Caelan walked into the house asking for something that sounded like 'boker weer'. He kept repeating it, and obviously wanted one of us to get up and go with him to find 'boker weer'.
The occasionally dutiful parent that I am, I got up. I couldn't work out what he was saying, but figured the first word sounded close enough to 'book'. I knew we had some of his books in the car, so I took his hand and we walked outside.
I got to the car and let go of his hand, opened the car door, grabbed his books, and gave them to him. There: a quick, easy fix. He looked less than impressed. I walked back inside the house and sat down, duty fulfilled.
But no. Caelan came back in and started up with the 'boker weer' business again.
This time Jim went with him, and they were gone for quite a while.
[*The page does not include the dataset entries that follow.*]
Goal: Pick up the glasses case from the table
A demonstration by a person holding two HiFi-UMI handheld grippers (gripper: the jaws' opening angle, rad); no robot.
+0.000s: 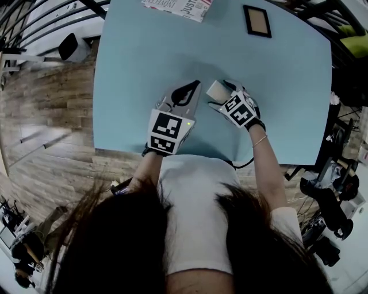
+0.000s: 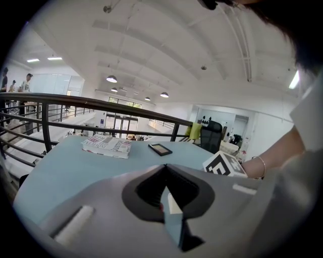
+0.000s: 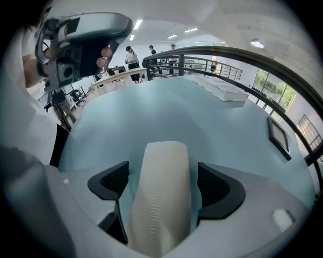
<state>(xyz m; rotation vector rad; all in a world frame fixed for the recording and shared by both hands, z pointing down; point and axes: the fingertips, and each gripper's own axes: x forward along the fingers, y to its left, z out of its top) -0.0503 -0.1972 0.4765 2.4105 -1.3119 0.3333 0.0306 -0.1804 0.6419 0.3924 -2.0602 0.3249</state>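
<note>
Right tongs: the jaws stand apart, one dark pad on each side of the glasses case, and a thin strip of blue shows along both flanks. You are straddling it, not gripping it. Low in the right gripper view the case fills the gap, though, so I cannot rule out a touch there.
Glasses case: pale and long, it lies flat on the counter at mid frame in the head view, with its length running along the jaws.
Left tongs: the tips are together with nothing held. In the head view they sit just left of the right tongs.
Step in hand: close on the case, then lift.
Centring: shift sideways until the two blue strips match, so both pads land together.
Depth: seat the pads near the middle of the long sides. The shell looks smooth and rounded, and a pinch at one end may well squirt it forward.
Squeeze: slow and even.
Lift: straight up and level.
Surroundings: the book and the dark frame lie at the top edge of the head view, well apart from your work.
</note>
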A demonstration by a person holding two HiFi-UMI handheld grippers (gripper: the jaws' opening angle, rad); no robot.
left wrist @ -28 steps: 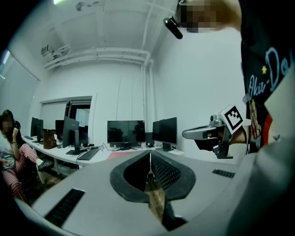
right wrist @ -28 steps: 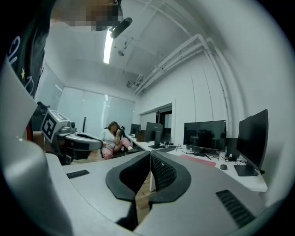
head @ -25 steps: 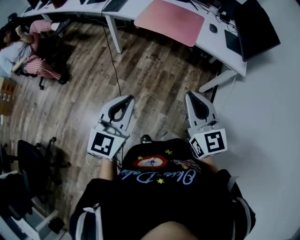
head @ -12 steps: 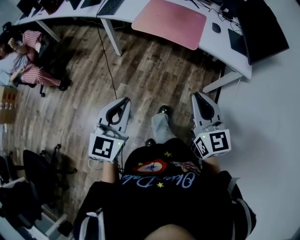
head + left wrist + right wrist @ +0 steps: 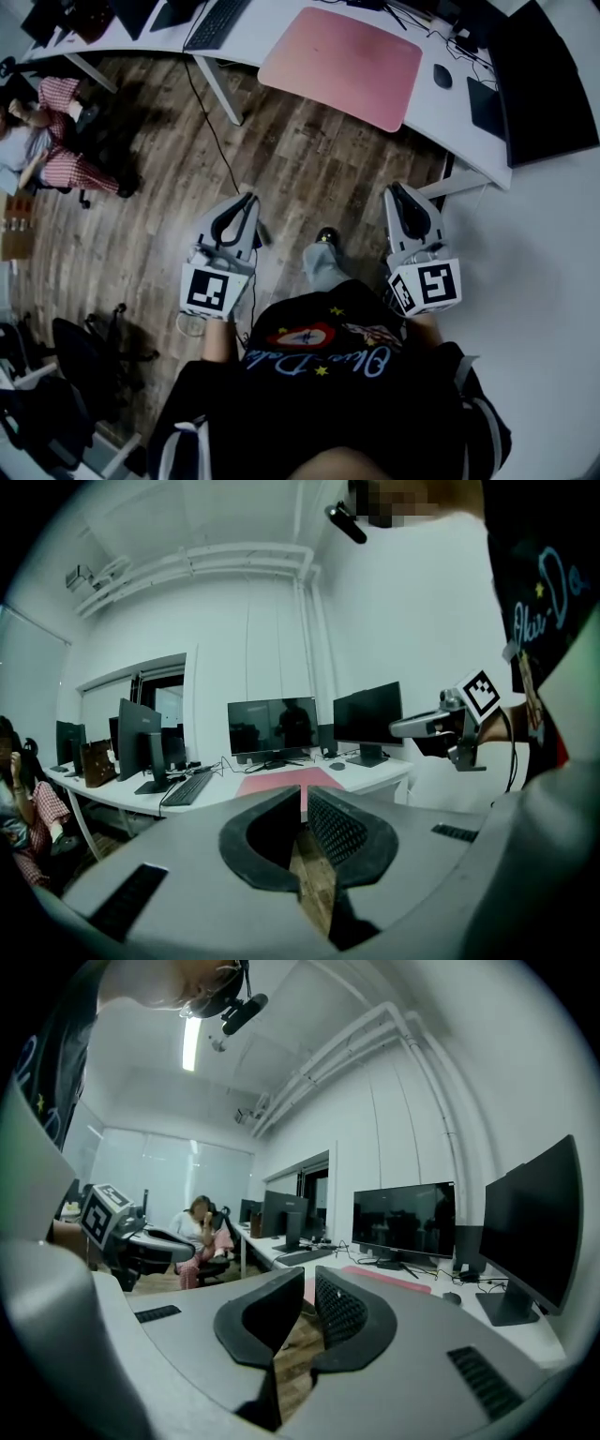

When they came back inside, I got my lesson in leadership for the day, and no one even had to draw the conclusion for me: it was plain enough.
Caelan had taken Jim's hand and they had gone outside. When they got to the car, Caelan didn't let Jim's hand go, but kept on leading him up into the backyard. There, after looking around at a pile of rocks and a campervan, Caelan located 'boker weer' - a 'broken wheel' lying on the ground - he had seen it a number of weeks ago on a backyard expedition, and was obviously keen to renew the acquaintance.
His curiousity sated, both came back inside and relaxed.
Though I'm not too far into Allender's book, he talks about the reality of complexity and how many of those who lead try to overcome complexity with 'rigid' fix-alls - because it's easy and it confirms the leader's authority and wisdom.
Complexity is seen as a threat to many who lead. Rather than listen attentively, and risk reiterating what you think you've heard (and probably mishear it the first two or three times), it's easier to just come out up-front with an easy fix that implies you've identified the issue and the shotgun solution.
With a copy of The Wiggles colouring book thrust into the hands of those who are asking for 'boker weer', you can then safely (?) assume that they will learn to shut up and recognise that though they thought they were asking about a broken wheel, what they were instead asking for was what you gave them (at least, that's what they really needed, right?).
Or they will keep calling 'boker weer', 'boker weer' for a while until they discover you're not listening and are still only offering them the colouring book. And, if they have the persistence and someone else has the patience, they will eventually find that someone who's willing to be led by them in search of 'boker weer', whichever way that particular white rabbit happens to track (it's part of learning to lead wisely and maturely - being willing to follow the hunches of others, even when they lead down a different road to our own).
We ignore complexity to our own peril, and to the demise of the wonder, creativity and curiousity we find around us in other people.